Some of the models are full of intricate detail, others more enigmatic.
Tom de Paor realises his response to Poelzig’s drawings for Grosses Schauspielhaus, Theater der Massen, Berlin, 1919 using a piece of furled card with a few incisions fixed with a single paper clip. Eagles of Architecture have gone the whole hog in their large scale model inspired by a Superstudio Colosseum drawing by Adolfo Natalini, 1969-70. Ablaze with tiny lights, this is topped with a neon ‘Diner’ sign.
For his response to Le Corbusier’s 1956 drawing for the Bhakra Nangal Dam, near Chandigarh, India, Philip Christou of Florian Beigel Architects used engineering bricks to construct a model that, when liberated from the context of the valley landscape, he noted, looks quite like a Corbusian building. Nice to learn that after the exhibition, he is thinking of using the bricks to build retaining walls in his allotment.

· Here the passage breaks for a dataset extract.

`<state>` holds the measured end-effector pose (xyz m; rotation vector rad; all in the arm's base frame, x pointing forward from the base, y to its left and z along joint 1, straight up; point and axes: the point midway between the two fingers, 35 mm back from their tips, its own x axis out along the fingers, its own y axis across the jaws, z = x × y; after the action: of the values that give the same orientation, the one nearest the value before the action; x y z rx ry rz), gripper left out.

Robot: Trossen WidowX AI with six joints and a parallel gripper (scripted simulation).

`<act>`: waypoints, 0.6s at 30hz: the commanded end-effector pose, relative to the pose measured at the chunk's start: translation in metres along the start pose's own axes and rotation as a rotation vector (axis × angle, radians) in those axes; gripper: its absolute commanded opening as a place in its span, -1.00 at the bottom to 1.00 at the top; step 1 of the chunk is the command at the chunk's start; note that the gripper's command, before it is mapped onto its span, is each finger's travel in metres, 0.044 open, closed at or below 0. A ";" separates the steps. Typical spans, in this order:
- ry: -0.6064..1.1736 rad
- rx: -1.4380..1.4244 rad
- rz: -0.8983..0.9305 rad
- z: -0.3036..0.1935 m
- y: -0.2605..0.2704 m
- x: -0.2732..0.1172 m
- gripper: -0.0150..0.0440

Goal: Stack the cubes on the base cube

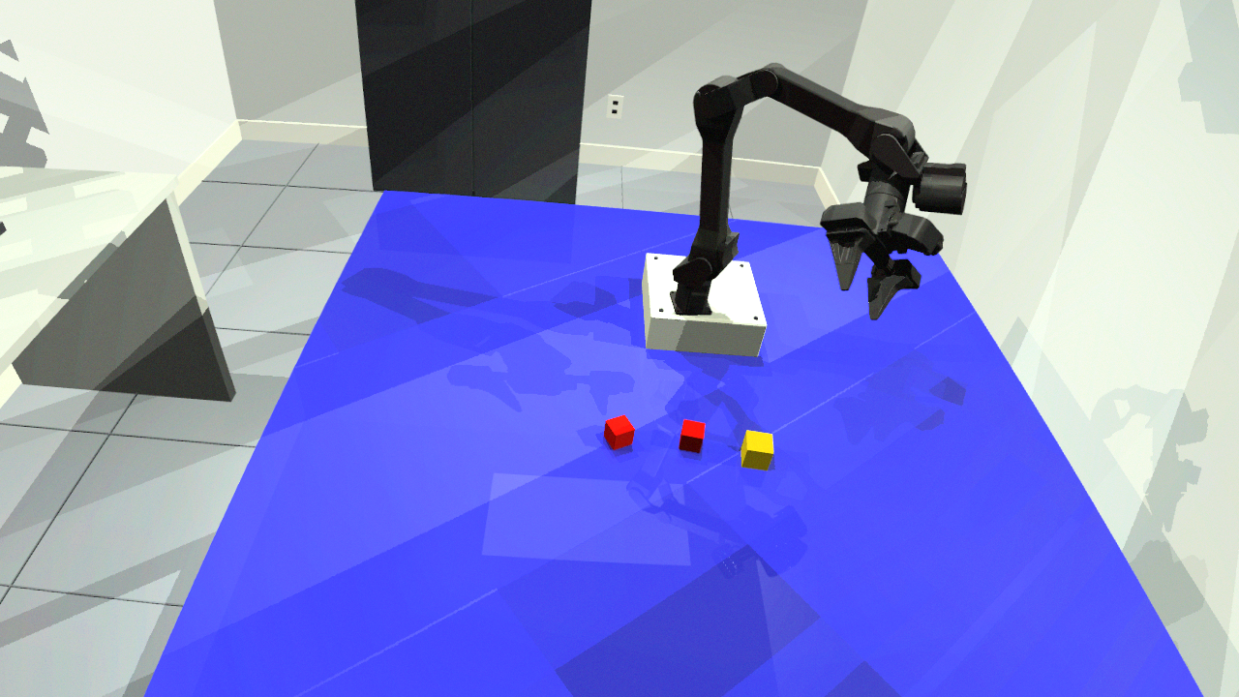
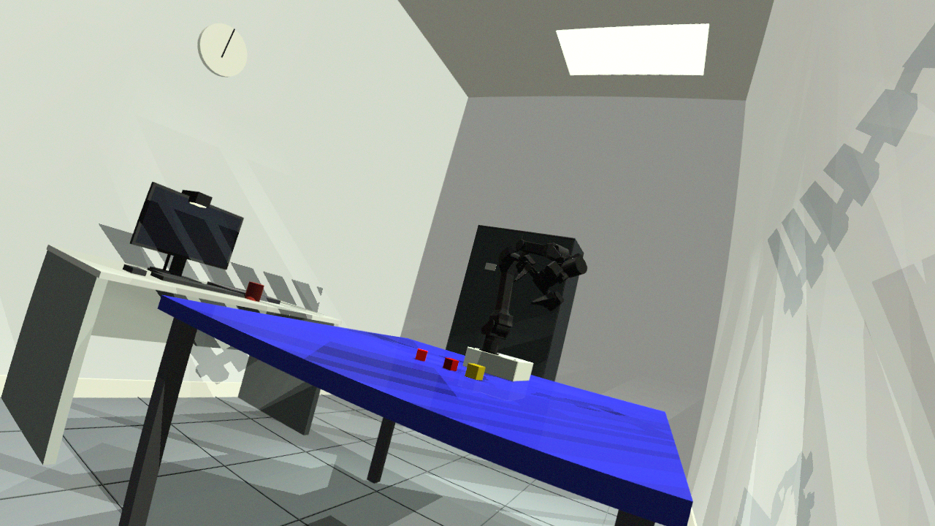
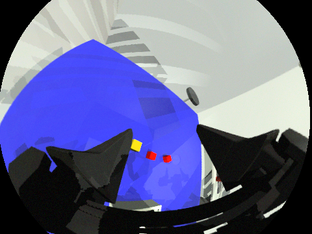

Alternative Histories is a terrific endeavour that no doubt has been highly stimulating for the participants. If I were to gripe, I’d say that communication of the crux of the project– how the architects choose to interpret their sources drawing – feels a little hampered by the presentation of the models alone in the exhibition, which requires visitors to refer to an exhibition booklet to reveal an image of the original drawing. A brief explanation from the architects on their responses would have been welcome - anyone less than familiar with the architects and sources may find it hard to shake the feeling that there is all sorts going on in these models that they just haven’t got.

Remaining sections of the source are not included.